● Requirement
Count the lines below that contain "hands". Give only the number.

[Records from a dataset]
*** Block opens ***
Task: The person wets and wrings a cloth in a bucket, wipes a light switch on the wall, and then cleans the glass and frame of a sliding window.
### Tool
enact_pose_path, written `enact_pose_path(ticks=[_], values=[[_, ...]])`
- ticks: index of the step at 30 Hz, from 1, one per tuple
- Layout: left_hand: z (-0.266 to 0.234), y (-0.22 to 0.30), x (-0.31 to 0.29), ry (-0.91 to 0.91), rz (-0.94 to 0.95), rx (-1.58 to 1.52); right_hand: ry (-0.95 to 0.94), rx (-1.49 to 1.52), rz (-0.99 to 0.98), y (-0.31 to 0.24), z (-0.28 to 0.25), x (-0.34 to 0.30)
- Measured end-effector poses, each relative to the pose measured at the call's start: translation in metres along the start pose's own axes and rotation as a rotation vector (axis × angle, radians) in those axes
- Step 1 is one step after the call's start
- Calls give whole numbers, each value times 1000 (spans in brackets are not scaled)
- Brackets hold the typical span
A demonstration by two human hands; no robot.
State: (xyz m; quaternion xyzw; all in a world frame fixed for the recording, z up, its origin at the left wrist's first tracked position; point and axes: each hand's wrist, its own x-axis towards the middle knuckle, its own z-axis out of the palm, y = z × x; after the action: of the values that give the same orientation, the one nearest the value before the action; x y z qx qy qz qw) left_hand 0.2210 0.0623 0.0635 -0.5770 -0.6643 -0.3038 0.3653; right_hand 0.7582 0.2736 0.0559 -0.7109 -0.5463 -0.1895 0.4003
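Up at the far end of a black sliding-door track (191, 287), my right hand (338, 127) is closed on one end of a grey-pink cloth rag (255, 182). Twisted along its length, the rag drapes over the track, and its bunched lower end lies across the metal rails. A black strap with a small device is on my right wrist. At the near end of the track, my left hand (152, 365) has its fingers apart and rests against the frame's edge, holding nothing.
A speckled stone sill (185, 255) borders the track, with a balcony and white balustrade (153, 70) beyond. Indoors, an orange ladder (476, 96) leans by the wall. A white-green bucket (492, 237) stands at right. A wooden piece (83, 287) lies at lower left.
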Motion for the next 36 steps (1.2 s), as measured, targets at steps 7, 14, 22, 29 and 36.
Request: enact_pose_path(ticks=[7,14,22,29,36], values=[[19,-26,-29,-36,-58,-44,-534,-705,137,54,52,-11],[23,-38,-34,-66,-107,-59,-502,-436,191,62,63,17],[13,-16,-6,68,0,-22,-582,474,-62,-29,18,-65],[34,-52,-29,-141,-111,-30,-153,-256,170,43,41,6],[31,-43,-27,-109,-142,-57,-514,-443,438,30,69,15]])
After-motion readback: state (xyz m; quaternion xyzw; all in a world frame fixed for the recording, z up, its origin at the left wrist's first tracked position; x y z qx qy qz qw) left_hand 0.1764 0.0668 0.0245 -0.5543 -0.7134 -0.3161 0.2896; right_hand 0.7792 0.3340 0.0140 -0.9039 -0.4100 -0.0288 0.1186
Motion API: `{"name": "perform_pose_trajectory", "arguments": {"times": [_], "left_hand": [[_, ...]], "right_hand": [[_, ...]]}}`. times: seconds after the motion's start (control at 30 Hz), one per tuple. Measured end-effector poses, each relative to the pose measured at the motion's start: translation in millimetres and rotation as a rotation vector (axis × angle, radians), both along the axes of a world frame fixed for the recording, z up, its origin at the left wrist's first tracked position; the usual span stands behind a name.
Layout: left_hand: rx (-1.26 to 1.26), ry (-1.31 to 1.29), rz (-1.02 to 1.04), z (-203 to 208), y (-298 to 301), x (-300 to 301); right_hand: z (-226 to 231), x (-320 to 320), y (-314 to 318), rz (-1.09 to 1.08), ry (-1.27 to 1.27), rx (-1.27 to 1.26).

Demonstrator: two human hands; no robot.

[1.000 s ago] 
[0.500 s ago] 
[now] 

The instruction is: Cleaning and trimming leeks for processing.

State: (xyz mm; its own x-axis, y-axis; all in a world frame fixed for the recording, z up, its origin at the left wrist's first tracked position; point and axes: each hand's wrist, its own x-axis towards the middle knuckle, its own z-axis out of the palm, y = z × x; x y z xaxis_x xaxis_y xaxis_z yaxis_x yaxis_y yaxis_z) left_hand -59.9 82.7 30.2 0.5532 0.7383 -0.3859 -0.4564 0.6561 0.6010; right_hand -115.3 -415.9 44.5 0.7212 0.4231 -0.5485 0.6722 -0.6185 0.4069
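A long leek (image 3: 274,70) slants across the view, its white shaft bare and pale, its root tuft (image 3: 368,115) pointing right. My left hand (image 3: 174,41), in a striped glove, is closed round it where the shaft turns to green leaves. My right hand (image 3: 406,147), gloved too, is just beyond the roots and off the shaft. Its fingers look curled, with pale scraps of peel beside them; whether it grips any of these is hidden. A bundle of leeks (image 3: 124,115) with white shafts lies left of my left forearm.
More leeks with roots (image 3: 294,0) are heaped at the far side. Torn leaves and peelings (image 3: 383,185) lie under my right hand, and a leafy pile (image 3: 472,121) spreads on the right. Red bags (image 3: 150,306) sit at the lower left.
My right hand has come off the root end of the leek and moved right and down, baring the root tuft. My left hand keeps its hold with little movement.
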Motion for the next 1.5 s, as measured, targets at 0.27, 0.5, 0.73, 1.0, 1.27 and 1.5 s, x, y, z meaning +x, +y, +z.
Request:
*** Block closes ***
● Result of the exercise
2